-- Opening Marker --

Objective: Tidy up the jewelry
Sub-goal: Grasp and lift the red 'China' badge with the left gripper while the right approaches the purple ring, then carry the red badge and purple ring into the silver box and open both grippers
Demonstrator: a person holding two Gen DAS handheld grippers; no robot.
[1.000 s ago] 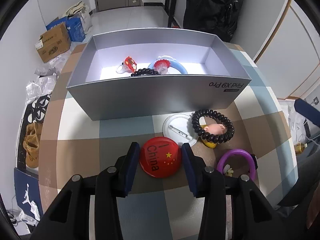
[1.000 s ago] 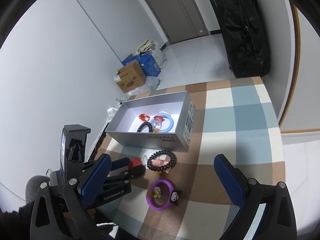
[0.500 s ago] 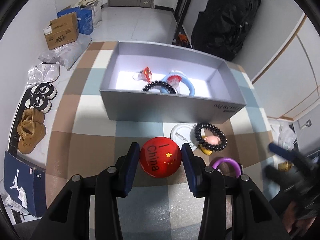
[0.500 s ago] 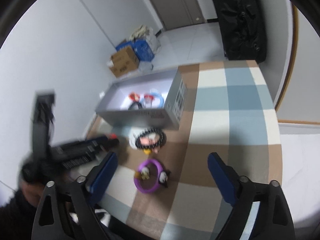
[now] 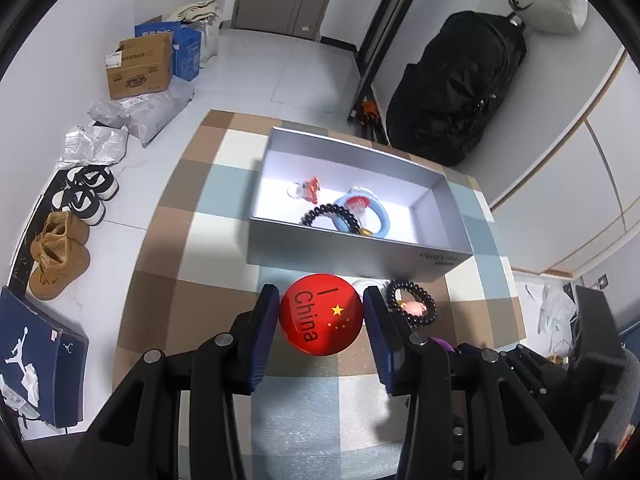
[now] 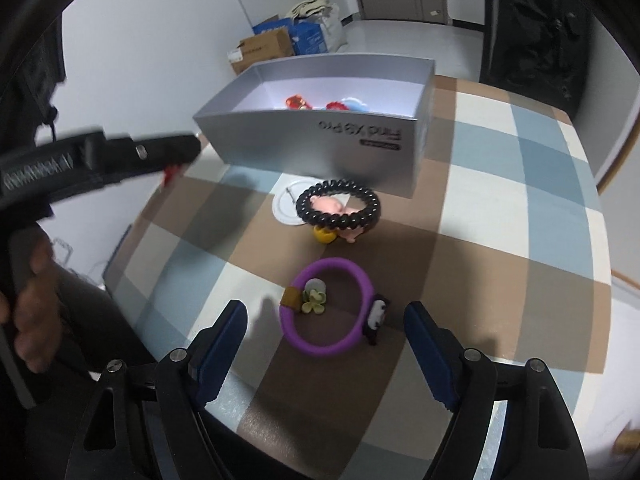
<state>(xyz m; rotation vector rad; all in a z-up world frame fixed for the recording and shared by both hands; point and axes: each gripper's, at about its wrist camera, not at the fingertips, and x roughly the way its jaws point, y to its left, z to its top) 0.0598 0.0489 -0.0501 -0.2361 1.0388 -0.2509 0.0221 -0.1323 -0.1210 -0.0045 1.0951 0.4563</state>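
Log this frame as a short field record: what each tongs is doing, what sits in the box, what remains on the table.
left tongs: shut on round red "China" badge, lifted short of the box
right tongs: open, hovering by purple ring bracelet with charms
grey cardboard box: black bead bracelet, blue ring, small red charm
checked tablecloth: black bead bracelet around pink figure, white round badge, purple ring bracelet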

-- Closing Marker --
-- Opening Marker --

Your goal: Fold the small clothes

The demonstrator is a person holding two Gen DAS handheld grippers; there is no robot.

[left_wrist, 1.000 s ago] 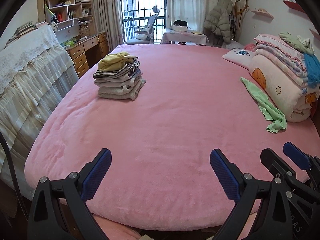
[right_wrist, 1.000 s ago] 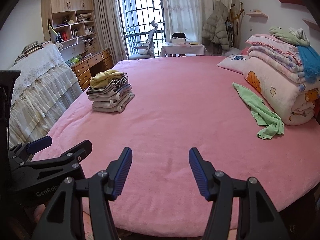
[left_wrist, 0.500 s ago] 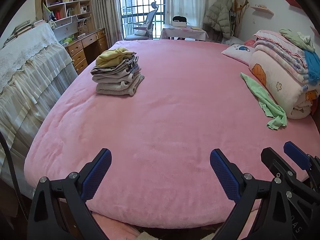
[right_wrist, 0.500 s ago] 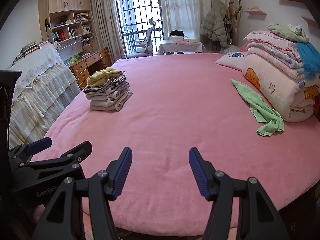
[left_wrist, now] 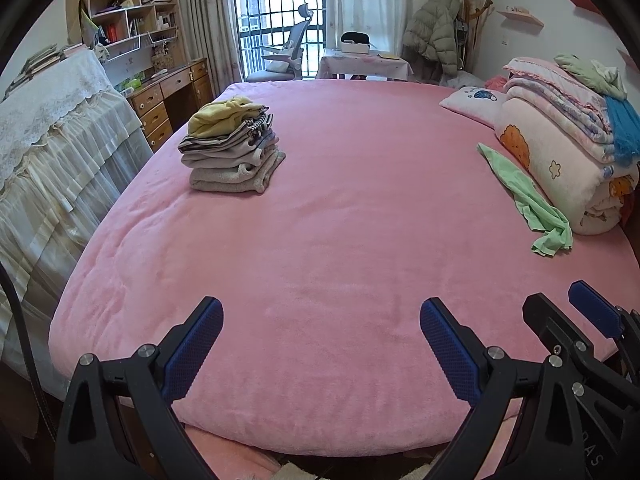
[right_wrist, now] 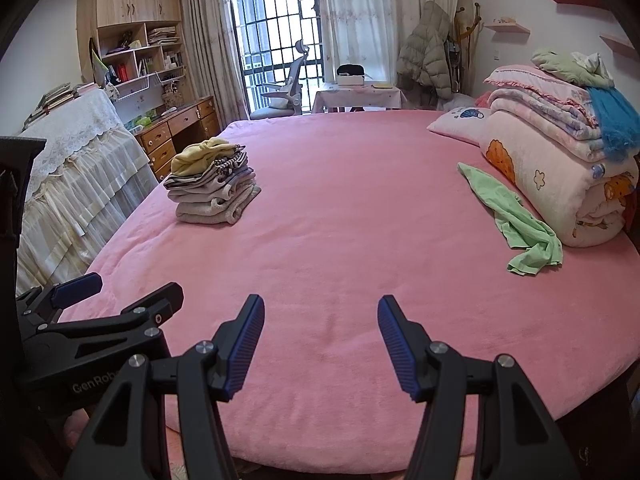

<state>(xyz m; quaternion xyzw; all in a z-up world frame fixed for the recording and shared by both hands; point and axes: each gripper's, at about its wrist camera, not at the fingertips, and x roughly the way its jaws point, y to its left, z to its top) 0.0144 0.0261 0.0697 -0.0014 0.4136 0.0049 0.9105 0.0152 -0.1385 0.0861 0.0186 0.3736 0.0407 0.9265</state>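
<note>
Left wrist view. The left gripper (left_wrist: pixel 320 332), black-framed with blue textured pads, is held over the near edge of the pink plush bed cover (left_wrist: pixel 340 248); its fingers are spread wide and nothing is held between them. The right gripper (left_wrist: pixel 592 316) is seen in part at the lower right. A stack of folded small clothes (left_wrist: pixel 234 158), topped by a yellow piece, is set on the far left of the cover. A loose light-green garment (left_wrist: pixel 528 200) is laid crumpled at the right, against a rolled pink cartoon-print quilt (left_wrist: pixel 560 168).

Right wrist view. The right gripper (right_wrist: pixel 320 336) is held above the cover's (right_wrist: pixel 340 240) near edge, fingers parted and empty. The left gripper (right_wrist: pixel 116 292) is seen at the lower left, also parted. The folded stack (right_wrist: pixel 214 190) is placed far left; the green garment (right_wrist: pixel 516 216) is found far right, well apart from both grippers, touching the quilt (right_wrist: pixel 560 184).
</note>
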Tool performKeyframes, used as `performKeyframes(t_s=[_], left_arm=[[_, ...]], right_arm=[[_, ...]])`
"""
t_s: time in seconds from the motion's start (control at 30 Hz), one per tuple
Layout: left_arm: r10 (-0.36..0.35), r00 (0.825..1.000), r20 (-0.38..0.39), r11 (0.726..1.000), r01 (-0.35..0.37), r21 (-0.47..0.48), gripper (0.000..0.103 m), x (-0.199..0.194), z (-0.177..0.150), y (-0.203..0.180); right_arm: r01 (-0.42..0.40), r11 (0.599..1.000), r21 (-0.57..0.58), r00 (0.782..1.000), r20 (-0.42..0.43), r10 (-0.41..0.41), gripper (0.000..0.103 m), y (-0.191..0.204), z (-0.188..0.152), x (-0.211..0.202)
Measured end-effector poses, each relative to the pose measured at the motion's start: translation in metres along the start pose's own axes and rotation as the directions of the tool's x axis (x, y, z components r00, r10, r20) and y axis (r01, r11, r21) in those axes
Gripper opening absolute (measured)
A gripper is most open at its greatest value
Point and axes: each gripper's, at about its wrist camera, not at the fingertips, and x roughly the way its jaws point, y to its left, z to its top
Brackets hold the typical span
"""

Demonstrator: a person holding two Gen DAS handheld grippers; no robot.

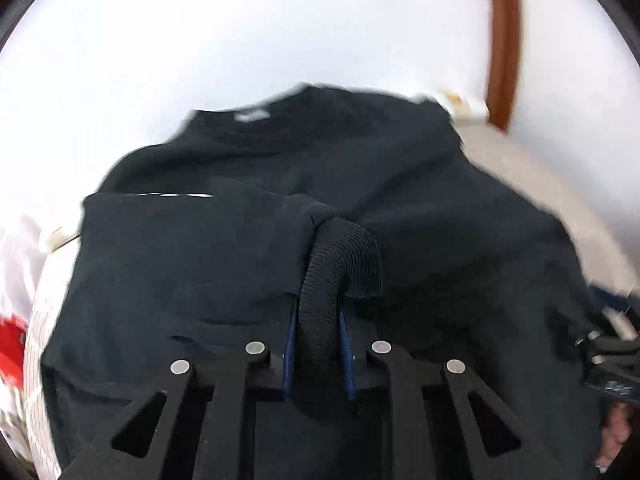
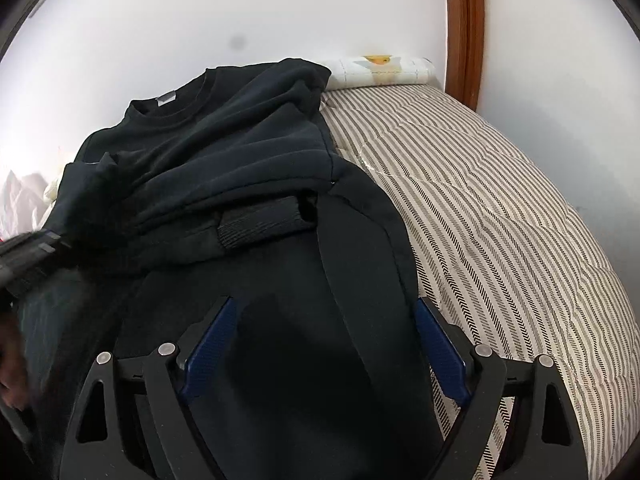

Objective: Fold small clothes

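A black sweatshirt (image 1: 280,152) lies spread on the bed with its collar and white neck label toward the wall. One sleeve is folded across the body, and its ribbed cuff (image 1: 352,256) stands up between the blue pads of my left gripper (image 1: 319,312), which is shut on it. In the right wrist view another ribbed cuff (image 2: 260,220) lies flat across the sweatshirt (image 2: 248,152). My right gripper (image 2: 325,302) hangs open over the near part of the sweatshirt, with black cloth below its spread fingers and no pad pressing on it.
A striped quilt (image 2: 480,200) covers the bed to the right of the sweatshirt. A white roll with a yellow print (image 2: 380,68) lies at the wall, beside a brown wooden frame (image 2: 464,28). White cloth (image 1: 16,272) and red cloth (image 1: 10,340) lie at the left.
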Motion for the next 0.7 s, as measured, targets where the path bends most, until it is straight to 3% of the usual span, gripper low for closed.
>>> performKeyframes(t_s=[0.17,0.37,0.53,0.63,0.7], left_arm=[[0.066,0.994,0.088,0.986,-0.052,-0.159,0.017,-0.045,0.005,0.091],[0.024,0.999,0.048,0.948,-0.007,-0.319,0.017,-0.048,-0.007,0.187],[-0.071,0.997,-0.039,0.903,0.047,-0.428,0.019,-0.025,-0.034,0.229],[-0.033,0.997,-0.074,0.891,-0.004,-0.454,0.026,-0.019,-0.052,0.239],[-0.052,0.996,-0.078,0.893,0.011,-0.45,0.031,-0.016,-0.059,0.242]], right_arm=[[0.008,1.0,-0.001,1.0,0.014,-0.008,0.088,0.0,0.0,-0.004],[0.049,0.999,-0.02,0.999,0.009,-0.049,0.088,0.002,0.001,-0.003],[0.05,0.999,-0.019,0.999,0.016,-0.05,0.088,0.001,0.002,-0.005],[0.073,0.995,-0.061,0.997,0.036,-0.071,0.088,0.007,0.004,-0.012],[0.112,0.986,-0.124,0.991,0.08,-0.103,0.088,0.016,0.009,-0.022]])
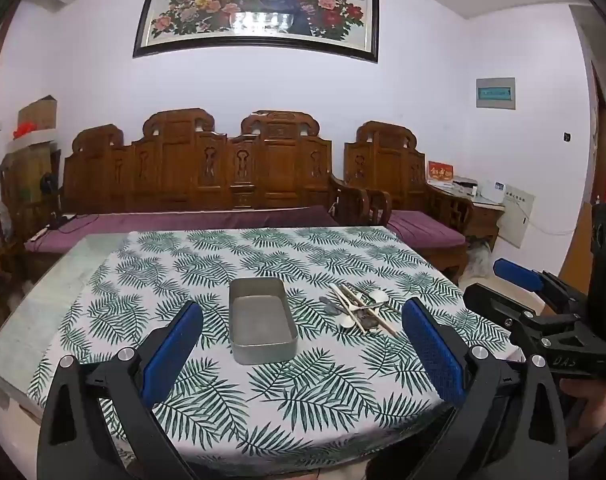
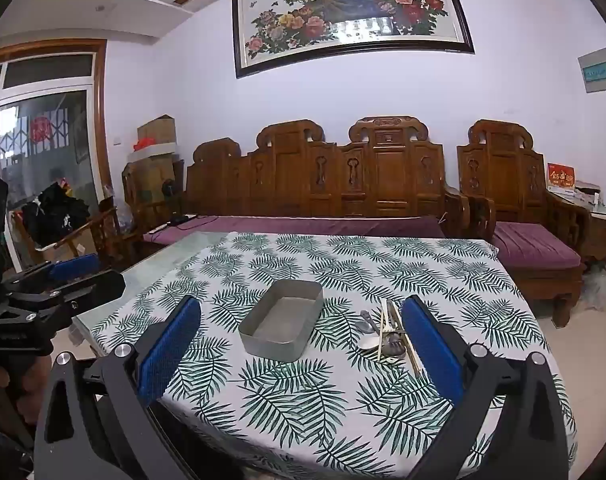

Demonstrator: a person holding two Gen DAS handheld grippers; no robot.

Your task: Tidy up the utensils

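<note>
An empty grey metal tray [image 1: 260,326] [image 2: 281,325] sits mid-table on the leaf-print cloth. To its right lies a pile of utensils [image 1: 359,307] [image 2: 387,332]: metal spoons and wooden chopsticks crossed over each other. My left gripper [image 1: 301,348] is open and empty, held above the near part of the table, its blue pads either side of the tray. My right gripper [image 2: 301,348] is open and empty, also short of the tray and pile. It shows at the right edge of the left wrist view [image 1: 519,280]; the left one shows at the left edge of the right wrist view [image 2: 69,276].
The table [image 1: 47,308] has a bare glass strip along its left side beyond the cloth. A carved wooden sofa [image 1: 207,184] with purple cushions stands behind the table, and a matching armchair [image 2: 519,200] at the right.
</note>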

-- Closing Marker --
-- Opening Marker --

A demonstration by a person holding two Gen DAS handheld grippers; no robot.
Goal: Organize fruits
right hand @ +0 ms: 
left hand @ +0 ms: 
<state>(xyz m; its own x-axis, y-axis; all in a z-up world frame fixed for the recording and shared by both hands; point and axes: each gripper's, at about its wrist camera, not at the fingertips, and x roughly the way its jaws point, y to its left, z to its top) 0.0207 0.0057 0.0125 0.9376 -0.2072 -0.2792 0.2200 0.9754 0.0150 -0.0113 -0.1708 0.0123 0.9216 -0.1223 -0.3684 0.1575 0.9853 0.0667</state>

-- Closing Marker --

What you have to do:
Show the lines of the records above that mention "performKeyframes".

Result of the exercise:
Tool performKeyframes, used as `performKeyframes(t_s=[_], left_arm=[[_, ...]], right_arm=[[_, ...]])`
>>> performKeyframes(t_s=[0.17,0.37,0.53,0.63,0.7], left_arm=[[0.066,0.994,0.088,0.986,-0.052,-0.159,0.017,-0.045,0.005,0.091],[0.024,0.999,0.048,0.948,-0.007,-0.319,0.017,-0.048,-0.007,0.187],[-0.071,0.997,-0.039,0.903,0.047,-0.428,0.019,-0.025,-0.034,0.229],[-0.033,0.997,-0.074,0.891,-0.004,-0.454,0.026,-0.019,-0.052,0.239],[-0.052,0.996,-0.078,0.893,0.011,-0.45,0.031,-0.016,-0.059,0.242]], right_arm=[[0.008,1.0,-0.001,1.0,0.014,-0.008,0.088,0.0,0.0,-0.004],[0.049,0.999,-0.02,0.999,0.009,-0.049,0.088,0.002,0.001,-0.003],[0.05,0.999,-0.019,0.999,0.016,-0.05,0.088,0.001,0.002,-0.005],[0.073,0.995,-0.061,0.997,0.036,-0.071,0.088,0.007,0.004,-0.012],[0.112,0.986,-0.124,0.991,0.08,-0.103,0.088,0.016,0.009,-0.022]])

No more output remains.